A 5-Phase Framework for Assessing Stress

How to organize your thoughts when you’re feeling overwhelmed.

THE BASICS

Key points

Unsplash/taiscaptures

Source: Unsplash/taiscaptures

Whether you’re a high achiever in medicine, law, academia, high finance or any other profession, periods of extreme stress are a common experience. They may look and impact each of us differently depending on our unique contexts, circumstances, and personalities. However, the feeling of heightened awareness and tension is one that we can relate to in one form or another.

I learned the hard way, facing my own challenges with stress in medical school, surgical residency, and surgical practice, as an educator in both academic and clinical institutions, and in my personal life. Through years of learning to manage my own stress, I developed what I call the ADMIT framework, which organizes five phases of experience. I use it every day to help patients, and it is relevant for anyone managing stressful times.

1. Adapting to New Ways

Adapting one’s mindset to accept something new is the first phase of experience in the framework. If you can adapt to a new idea or approach, your experience with change will often be relatively smooth. If you are unable to adapt to inevitable change, your experience will be much more turbulent and stressful.

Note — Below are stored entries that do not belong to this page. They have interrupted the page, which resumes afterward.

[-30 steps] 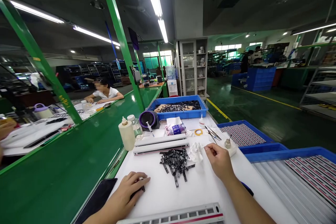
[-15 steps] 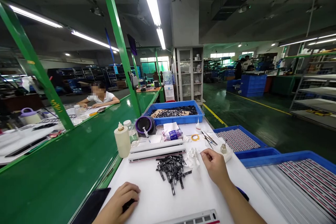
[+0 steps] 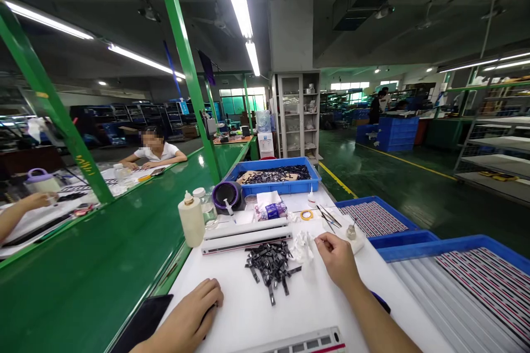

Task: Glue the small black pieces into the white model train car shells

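Note:
My left hand (image 3: 199,306) rests on the white tabletop with its fingers curled closed. A dark bit shows by its fingertips, too hidden to name. My right hand (image 3: 337,259) is closed, thumb against fingers, beside a crumpled white tissue (image 3: 303,247); I cannot make out anything in its pinch. Between the hands lies a heap of small black pieces (image 3: 271,265), some with shiny spots. Behind the heap are two long white strips (image 3: 248,238). At the near edge lies a pale strip with rectangular windows and a red line (image 3: 306,342), partly cut off by the frame.
A cream squeeze bottle (image 3: 191,222), a clear jar, a syringe, a tissue pack (image 3: 270,208), yellow tape (image 3: 306,215) and tweezers (image 3: 329,218) stand around. A blue tray (image 3: 248,188) holds black pieces. Blue bins (image 3: 414,253) stand right; a green bench (image 3: 103,265) runs left, with co-workers beyond.
My left hand has shifted slightly right and its fingers cover more of the dark bit. My right hand stays nearly still. A co-worker's arm has appeared at far left.

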Tool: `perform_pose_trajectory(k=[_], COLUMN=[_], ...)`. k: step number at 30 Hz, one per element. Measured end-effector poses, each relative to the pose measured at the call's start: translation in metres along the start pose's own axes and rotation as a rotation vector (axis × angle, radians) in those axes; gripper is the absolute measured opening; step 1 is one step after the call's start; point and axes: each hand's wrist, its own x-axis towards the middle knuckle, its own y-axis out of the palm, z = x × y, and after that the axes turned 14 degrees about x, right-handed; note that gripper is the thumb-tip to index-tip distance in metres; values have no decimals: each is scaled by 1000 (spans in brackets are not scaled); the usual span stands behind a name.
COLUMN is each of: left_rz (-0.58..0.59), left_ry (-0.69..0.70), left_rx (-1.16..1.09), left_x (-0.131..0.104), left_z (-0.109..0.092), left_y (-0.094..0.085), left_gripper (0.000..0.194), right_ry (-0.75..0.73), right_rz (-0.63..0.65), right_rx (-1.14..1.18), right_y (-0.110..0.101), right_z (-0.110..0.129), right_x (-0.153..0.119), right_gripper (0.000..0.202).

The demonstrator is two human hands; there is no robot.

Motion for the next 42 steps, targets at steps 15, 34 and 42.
perform_pose_trajectory(k=[15,34,42], left_rz=[-86,-162,-281], left_ry=[1,111,185], left_rx=[140,290,384], left_x=[8,11,14], left_z=[6,8,6], left_y=[9,15,16], left_gripper=[25,18,17], right_ry=[31,54,51], right_rz=[66,98,107], right_rx=[-11,-31,-23], right_y=[-3,-3,-3], right_z=[-3,-3,0], right_x=[3,1,2], right_gripper=[34,35,33])
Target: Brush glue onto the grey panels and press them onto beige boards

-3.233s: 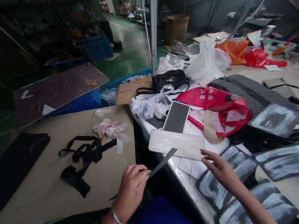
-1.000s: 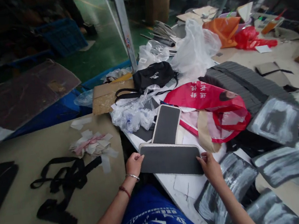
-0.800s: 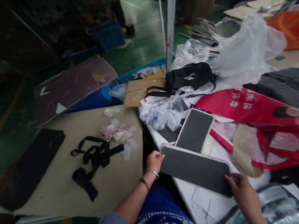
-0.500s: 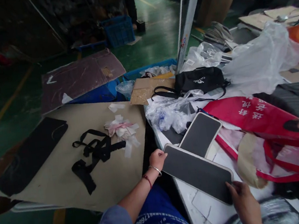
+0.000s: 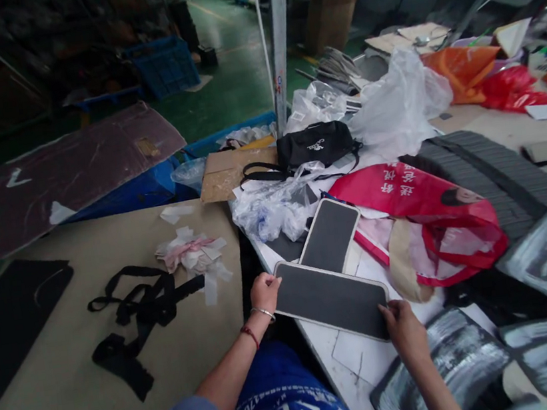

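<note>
A long dark grey panel with a pale rim (image 5: 331,299) lies slanted over the white table's near left edge. My left hand (image 5: 265,293) pinches its upper left corner, with a bracelet and a red string at the wrist. At the panel's right end, my right hand (image 5: 405,330) grips the edge between thumb and fingers. A second, similar panel (image 5: 330,234) lies just behind, its lower end under the first one. Crumpled clear plastic (image 5: 274,208) is beside that second panel, and a red printed bag (image 5: 418,193) is to its right.
On the cardboard-covered table at left lie black straps (image 5: 150,302), fabric scraps (image 5: 194,252) and a black sheet (image 5: 14,320). A black pouch (image 5: 316,145) sits behind the plastic, near a metal post (image 5: 279,49). Grey-smeared pieces (image 5: 445,364) lie at the lower right.
The view has turned to the right, so things appear further left and more of the right table shows. Both hands still hold the long panel, which looks slightly less tilted.
</note>
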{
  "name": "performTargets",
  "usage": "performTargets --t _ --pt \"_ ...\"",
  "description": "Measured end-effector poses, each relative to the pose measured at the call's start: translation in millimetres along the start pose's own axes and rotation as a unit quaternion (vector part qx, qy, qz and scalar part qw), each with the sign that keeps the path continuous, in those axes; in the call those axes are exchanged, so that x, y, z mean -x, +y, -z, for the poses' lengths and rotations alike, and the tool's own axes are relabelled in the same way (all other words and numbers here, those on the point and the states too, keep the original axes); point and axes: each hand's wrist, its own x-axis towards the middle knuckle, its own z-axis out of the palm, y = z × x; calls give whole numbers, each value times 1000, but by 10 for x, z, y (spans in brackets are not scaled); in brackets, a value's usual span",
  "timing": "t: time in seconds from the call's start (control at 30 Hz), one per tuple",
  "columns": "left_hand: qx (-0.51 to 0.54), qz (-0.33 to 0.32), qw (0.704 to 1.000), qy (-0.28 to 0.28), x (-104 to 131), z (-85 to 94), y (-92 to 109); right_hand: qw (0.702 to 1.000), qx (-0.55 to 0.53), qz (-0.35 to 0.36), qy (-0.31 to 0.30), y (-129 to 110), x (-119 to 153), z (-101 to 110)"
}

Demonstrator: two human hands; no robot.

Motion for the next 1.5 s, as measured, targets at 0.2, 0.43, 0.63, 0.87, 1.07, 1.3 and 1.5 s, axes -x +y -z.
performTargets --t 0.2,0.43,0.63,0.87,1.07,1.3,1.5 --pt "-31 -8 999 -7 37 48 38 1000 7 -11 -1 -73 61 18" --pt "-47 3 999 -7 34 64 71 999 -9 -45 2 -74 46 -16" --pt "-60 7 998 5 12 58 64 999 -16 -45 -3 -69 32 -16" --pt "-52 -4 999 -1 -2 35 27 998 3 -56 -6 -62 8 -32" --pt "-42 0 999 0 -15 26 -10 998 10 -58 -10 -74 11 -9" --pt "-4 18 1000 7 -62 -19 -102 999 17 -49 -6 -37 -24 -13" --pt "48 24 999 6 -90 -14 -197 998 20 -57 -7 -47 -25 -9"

The need to adapt can come in many forms. Sometimes it relates to the physical environment, like when your office moves to a new location. At times it relates to process, like determining your new flow of operations after implementing electronic medical records. Adapting can occur at an intellectual level, like learning a new concept or skill. It can also be at an emotional level, like dealing with stress associated with managing high-stake scenarios.

When you are finding it difficult to adapt to a new idea or circumstance, it is often helpful to review the ultimate goal. If you are able to connect with even one meaningful reason to change, you are more likely to adapt successfully.

2. Doing the Work

“Doing the work” pertains to stressors that accompany your daily actions and their associated responsibilities. In addition to the sheer volume of work that needs to be done, we often face multiple sources of stress and uncertainty.

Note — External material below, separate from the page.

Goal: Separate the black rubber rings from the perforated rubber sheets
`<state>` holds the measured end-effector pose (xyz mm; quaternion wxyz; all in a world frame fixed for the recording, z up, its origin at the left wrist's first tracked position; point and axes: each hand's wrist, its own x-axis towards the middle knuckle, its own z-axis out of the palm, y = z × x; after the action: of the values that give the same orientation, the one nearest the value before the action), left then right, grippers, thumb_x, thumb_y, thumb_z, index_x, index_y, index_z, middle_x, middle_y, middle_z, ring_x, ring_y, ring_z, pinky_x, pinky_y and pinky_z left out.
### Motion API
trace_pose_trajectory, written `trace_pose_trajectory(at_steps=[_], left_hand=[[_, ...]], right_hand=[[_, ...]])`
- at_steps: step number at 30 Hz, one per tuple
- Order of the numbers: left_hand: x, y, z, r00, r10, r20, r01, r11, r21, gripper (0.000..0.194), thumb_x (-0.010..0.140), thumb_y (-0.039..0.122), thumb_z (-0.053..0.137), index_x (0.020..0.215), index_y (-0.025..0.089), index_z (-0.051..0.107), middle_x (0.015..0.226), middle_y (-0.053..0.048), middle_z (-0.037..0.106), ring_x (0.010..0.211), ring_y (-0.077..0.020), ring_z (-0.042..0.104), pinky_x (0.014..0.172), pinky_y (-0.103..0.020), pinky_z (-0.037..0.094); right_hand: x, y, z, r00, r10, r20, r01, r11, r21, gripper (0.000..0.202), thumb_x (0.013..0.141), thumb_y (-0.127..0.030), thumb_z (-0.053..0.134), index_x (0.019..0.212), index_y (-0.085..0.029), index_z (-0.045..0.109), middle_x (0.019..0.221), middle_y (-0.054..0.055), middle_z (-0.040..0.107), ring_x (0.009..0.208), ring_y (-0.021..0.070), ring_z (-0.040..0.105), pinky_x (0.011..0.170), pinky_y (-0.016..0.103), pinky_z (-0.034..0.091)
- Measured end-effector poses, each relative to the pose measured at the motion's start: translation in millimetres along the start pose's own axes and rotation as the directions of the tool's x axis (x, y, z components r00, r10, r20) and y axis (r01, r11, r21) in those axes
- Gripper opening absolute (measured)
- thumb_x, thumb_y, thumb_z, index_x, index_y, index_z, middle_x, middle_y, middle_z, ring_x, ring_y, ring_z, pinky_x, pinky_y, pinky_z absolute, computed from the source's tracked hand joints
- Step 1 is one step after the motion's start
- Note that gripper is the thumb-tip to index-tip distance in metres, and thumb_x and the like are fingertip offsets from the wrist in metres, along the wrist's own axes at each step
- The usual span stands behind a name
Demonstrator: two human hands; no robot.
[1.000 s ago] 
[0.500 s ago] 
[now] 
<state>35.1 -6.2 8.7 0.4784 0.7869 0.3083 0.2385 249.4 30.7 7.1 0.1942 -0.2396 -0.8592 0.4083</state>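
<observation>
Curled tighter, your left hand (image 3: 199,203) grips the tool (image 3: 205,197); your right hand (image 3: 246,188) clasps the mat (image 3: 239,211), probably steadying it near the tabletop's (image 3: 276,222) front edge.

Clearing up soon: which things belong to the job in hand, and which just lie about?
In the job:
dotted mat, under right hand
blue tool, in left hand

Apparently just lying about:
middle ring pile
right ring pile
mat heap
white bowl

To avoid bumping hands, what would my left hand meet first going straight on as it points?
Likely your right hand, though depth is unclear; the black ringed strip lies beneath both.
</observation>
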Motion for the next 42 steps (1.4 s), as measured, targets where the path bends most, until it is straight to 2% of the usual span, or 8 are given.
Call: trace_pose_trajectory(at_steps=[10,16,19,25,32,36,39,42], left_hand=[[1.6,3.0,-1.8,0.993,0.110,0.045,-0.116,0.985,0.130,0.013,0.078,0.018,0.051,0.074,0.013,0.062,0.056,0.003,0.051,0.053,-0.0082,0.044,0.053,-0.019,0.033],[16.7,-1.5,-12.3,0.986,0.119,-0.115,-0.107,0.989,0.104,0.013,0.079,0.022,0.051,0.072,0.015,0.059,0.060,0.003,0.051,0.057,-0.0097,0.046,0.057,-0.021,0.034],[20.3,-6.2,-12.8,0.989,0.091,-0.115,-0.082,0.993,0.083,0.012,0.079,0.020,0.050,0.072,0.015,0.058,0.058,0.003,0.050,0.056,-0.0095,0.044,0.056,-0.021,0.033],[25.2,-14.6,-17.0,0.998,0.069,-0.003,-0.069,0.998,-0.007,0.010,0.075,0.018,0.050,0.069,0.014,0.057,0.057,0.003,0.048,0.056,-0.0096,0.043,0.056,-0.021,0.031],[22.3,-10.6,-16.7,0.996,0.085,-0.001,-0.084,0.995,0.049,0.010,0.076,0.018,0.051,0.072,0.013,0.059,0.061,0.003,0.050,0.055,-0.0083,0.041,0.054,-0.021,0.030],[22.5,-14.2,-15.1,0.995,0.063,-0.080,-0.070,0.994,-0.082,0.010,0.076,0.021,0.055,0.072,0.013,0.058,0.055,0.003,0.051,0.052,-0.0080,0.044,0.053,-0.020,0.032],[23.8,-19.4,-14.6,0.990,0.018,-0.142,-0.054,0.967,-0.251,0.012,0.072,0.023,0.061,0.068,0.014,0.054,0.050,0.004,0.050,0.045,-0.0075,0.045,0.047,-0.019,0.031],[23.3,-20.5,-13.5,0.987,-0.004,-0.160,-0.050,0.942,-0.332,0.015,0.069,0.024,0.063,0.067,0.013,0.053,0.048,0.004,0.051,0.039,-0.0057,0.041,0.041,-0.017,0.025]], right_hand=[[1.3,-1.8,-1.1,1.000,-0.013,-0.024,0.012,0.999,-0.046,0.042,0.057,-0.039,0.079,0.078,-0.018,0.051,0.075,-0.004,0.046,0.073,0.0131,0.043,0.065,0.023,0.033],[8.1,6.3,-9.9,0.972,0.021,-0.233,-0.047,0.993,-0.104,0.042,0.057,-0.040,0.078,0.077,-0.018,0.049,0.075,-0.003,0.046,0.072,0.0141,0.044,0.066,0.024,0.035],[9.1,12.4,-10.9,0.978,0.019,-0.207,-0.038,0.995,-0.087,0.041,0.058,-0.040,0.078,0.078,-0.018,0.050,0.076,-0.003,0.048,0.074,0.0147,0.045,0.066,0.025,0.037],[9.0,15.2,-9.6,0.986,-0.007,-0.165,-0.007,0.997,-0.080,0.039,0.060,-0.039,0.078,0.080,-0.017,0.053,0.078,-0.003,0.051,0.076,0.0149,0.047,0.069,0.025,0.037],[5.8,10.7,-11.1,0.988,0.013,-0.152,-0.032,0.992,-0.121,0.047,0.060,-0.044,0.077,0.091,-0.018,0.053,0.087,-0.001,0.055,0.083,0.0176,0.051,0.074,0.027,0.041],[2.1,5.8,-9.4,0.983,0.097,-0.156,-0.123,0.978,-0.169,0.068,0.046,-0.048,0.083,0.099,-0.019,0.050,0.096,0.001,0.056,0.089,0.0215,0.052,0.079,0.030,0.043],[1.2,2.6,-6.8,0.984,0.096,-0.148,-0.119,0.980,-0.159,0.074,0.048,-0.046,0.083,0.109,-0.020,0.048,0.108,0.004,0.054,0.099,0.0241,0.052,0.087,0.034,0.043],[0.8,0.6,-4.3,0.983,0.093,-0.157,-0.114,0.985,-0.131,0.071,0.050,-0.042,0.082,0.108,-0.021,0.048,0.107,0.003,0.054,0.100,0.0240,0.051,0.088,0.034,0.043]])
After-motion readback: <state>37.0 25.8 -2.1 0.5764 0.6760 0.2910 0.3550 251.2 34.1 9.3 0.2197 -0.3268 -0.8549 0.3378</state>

For example, as a surgeon, I know that life in medicine is not easy. Whether you are a medical student, resident, physician, or surgeon in practice, your work is multi-dimensional and comes with significant consequences to the lives of your patients and their families. You deal with a multitude of personalities every day, each with their own emotional needs and wants. Language barriers and limitations make examinations more difficult, particularly when patients feel unwell and are unable to cooperate. Despite your best efforts and the time you spend, there are inevitably those who are unhappy with your care.

Openly sharing those challenges is essential for our well-being, as well as that of our families, colleagues, patients or clients, and institutions. It’s important not to intellectualize or internalize emotions and suffer in silence alone.

3. Measuring Success

In traditional methods of assessment, your capabilities and potential are measured using external benchmarks of performance. Exams, evaluations, and quotas are a few examples of what you become used to along your path to success. External measures are important to help identify strengths and weaknesses from an objective perspective, and to ensure that certain standards and competencies are met.

THE BASICS

However, external measures are not the only gauge of success and are arguably less impactful than the internal measures we set for ourselves. Internal measures of success are inherent to how you see yourself and what you believe you are capable of accomplishing.

High achievers often forget to be honest, humble, authentic, kind, compassionate, and fair with themselves. Take time to be mindful and actively reflect from within. Pay due attention to external measures of success, but remember that they do not determine your worth. Self-regard and confidence are developed and measured from within.

4. Introspection

Introspection is about examining your thoughts, emotions, and behaviors to understand how and why you react to things as you do. Central to this process is mindfulness, the state of being mentally calm and present in the moment. When your mind is calm and present, you can be more aware of any emotions or thoughts you may be experiencing. Then, with active reflection, you have an opportunity to explore your emotional state, its triggers, and in turn how best to manage your emotional responses.

Stress Essential Reads

Challenges and obstacles serve as learning opportunities for inner growth, particularly when you take the time to reflect on them: Where do your emotional responses come from, and how can you manage them more effectively?

Introspection helps develop emotional intelligence and enhances overall emotional and social functioning. This in turn increases your ability to manage stress effectively. As challenging as it may be, it is important to actively schedule time for introspection despite our busy schedules.

5. Transformation

Transformation is a continual process that involves self-awareness. Depending on how you engage within this process, your physical, emotional, cognitive, and behavioral responses can mold you in various ways.

Consider how you have transformed personally and professionally over the years, and what circumstances and events have contributed most to your transformations. How you would like to evolve and make a positive impact, and become an even better version of yourself? You may adapt to new ideas, accomplish unexpected goals, learn new ways of measuring success, and understand yourself more deeply.

A positive outlook, a growth mindset, and introspection are all essential in helping you become stronger and better as you transform.

Accomplish Your Goals

The ADMIT framework can be applied in all contexts, professionally and personally, and helps to organize your thoughts when you’re feeling overwhelmed. It also helps you see a way through that stress so you can effectively accomplish your goals.